**** Dataset extract

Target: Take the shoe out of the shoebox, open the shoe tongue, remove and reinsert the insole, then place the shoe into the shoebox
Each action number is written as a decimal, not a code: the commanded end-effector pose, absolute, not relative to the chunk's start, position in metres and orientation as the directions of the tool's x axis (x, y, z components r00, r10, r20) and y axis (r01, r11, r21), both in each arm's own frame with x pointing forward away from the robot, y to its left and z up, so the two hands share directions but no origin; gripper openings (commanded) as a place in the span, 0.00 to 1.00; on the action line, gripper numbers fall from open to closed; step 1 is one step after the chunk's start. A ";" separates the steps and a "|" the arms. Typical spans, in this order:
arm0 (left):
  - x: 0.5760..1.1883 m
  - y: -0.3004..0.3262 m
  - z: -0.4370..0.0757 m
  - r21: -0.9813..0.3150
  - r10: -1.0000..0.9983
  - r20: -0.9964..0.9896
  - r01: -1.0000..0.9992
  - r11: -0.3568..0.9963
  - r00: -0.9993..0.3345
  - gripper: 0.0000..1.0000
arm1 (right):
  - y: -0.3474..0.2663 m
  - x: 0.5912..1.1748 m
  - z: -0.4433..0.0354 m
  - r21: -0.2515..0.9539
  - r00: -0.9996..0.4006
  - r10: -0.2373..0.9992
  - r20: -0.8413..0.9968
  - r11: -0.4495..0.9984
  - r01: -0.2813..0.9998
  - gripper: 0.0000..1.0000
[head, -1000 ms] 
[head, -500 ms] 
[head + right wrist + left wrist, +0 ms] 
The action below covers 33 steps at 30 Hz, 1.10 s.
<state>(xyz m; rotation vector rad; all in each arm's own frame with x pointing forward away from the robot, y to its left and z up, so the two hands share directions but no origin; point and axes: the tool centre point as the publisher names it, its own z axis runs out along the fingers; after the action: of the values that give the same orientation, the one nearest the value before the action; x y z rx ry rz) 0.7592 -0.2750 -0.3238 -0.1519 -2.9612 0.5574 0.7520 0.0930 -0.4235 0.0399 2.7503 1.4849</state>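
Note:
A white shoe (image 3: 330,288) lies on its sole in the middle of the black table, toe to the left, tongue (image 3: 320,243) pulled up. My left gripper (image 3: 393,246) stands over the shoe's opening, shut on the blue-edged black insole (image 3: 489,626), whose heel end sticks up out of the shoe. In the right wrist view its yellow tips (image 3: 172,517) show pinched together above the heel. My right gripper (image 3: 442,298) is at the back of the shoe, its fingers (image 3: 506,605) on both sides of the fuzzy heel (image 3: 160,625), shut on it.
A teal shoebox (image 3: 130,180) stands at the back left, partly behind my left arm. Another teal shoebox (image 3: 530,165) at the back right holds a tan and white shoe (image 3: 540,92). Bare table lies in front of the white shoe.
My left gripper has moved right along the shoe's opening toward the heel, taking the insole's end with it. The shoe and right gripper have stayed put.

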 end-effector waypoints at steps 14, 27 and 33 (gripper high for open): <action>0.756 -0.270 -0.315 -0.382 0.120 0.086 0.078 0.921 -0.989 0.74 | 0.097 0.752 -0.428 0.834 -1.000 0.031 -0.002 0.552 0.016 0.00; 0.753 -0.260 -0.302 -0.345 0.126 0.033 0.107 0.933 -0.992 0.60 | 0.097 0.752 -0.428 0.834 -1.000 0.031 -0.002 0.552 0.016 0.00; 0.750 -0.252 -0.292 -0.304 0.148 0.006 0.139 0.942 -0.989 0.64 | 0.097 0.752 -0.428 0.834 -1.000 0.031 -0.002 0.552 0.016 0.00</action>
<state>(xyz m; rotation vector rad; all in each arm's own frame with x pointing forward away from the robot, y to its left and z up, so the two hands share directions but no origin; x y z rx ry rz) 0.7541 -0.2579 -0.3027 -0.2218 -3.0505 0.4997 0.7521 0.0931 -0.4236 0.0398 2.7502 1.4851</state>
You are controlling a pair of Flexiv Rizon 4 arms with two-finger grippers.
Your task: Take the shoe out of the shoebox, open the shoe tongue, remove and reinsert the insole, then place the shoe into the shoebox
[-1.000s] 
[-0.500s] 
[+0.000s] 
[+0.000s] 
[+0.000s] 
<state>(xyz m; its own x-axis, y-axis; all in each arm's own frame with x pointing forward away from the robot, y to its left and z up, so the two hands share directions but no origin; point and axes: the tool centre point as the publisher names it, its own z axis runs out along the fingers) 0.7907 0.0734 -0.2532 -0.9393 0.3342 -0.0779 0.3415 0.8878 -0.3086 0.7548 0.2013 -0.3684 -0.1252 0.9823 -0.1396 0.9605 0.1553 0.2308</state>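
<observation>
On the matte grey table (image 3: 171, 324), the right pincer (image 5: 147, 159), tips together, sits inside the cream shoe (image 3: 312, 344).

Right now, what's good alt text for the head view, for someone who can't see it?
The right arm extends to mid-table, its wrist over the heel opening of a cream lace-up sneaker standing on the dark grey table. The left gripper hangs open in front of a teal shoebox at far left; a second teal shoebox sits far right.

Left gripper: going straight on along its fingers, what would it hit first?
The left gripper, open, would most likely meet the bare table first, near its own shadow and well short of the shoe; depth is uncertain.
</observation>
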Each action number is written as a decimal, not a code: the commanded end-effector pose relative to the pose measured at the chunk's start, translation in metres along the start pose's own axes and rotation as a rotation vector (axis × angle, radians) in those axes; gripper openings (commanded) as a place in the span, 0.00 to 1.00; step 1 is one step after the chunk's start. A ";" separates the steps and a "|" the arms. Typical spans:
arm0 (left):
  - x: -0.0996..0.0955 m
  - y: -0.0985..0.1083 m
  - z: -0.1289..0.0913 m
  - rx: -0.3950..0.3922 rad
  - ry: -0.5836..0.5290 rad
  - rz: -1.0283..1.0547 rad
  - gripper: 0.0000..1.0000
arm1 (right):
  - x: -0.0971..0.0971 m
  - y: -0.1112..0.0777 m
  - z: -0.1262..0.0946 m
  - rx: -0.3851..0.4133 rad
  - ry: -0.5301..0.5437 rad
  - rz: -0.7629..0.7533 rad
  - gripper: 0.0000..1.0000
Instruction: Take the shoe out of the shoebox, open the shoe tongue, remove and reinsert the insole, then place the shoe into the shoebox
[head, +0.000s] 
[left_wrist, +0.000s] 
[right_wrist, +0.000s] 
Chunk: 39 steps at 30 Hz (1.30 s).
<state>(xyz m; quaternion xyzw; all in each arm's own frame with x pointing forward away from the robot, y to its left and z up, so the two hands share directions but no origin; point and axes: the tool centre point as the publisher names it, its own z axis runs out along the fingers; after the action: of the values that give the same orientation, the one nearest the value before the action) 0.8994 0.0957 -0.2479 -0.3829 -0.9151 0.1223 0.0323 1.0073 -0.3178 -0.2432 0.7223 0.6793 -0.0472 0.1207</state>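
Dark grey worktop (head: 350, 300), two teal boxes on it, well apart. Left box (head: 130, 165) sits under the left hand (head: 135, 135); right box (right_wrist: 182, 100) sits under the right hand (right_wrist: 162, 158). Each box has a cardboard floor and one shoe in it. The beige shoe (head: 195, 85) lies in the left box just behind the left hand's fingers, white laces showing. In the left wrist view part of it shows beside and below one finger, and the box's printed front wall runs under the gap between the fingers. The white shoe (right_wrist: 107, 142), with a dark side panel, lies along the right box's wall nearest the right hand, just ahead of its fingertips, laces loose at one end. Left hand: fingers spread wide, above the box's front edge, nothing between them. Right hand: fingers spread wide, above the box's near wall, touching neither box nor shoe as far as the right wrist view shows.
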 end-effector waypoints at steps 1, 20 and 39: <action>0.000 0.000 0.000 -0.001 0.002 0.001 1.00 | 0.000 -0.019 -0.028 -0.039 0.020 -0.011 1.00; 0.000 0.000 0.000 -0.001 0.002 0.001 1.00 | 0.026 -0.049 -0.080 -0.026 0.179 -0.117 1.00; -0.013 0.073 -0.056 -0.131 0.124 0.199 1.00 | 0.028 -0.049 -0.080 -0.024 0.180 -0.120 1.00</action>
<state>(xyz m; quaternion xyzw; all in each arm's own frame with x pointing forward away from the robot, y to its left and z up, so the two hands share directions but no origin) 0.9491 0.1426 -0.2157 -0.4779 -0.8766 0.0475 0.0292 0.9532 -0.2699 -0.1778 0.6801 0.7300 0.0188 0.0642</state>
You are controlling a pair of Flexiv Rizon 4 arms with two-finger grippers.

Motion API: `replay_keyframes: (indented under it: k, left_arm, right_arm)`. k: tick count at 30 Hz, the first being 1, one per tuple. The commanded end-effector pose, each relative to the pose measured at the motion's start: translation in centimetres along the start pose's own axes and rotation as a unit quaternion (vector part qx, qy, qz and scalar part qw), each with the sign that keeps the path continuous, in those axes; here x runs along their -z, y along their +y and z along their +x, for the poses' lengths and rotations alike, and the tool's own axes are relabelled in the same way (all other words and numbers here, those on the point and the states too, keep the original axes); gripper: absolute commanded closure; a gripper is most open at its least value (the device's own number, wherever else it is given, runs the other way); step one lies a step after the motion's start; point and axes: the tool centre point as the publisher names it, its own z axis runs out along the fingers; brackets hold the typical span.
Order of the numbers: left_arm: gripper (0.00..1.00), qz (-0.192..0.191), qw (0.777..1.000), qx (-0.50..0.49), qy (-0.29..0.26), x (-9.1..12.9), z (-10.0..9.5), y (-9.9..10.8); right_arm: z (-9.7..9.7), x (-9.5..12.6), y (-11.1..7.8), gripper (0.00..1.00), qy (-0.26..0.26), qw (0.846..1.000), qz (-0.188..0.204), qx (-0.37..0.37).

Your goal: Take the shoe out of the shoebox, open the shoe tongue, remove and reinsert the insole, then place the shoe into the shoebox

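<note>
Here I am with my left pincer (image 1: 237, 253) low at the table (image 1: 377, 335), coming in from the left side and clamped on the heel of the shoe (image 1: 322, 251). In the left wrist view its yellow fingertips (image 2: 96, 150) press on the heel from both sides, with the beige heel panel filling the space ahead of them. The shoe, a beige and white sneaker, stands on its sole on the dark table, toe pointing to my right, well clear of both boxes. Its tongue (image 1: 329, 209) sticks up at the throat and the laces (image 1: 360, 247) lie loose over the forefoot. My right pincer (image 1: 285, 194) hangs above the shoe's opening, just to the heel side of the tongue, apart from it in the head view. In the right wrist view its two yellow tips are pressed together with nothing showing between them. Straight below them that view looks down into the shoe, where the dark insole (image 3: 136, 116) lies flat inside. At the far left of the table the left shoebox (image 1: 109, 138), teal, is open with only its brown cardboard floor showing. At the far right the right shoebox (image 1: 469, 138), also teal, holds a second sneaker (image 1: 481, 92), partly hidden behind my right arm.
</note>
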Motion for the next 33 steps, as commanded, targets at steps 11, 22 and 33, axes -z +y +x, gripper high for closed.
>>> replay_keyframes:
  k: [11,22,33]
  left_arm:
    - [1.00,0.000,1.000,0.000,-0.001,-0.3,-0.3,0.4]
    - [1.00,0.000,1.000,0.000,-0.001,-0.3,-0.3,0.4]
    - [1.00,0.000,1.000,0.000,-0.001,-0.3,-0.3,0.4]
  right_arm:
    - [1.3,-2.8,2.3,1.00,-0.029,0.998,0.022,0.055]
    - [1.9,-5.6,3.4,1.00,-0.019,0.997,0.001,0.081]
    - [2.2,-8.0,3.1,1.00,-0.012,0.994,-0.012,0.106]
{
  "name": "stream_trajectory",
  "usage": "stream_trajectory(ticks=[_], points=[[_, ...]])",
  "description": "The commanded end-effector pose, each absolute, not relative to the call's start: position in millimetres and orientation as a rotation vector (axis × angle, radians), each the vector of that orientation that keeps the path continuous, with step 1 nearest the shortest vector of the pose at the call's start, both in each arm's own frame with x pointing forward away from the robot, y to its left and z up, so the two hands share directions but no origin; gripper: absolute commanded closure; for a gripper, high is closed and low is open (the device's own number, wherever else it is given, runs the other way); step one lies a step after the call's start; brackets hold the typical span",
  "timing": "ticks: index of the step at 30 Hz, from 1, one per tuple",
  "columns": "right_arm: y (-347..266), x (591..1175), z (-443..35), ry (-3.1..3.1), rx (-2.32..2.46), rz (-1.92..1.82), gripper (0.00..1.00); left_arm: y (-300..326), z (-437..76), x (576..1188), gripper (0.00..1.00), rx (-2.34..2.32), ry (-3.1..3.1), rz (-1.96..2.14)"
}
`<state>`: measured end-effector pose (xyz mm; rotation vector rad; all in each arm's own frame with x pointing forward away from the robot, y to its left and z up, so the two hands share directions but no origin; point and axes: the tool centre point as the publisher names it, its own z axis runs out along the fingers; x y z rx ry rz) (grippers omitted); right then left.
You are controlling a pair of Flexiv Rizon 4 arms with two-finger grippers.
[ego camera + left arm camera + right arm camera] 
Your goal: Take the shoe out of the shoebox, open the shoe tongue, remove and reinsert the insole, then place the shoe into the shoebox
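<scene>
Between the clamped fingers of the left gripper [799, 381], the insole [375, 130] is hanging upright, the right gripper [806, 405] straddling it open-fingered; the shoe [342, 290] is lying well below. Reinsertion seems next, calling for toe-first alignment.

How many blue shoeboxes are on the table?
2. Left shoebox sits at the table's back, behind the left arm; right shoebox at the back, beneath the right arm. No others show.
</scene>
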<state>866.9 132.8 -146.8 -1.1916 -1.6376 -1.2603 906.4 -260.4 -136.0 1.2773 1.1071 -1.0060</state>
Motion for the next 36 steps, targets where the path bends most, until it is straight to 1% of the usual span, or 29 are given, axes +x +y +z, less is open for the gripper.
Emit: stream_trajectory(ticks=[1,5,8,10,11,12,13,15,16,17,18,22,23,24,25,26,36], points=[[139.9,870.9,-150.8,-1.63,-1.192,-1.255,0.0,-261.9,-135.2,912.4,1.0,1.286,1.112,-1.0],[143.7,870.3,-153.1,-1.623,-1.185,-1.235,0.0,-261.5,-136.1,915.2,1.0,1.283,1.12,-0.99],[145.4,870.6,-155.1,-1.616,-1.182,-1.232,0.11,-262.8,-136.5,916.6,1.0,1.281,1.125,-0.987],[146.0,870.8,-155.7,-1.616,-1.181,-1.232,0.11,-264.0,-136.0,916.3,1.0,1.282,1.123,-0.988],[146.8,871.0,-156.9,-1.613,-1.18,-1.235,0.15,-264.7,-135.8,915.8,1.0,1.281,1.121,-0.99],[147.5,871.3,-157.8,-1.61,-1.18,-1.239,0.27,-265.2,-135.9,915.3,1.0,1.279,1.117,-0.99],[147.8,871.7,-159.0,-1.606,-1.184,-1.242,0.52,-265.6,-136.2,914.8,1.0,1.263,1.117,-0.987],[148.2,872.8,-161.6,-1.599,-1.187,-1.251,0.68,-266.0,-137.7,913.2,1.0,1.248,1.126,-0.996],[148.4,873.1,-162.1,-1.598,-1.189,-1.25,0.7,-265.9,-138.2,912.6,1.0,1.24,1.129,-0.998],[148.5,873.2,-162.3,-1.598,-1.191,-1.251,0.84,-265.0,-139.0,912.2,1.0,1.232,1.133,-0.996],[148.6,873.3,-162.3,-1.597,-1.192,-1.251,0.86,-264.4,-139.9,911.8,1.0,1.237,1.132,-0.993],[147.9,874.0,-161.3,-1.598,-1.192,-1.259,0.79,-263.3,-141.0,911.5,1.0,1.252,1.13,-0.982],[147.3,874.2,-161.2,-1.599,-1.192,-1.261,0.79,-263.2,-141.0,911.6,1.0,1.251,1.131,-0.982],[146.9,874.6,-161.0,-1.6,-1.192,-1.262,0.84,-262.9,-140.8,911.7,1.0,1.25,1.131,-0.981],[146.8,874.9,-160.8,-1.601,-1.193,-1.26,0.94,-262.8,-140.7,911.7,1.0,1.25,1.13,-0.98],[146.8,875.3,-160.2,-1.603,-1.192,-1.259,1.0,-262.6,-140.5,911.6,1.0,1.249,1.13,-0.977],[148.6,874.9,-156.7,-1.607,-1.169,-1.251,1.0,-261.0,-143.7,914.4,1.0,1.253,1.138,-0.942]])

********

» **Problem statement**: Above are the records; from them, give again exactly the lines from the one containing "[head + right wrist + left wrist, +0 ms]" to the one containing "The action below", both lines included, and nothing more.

» **Your solution**:
[head + right wrist + left wrist, +0 ms] 
The action below covers 33 steps at 30 Hz, 1.10 s.

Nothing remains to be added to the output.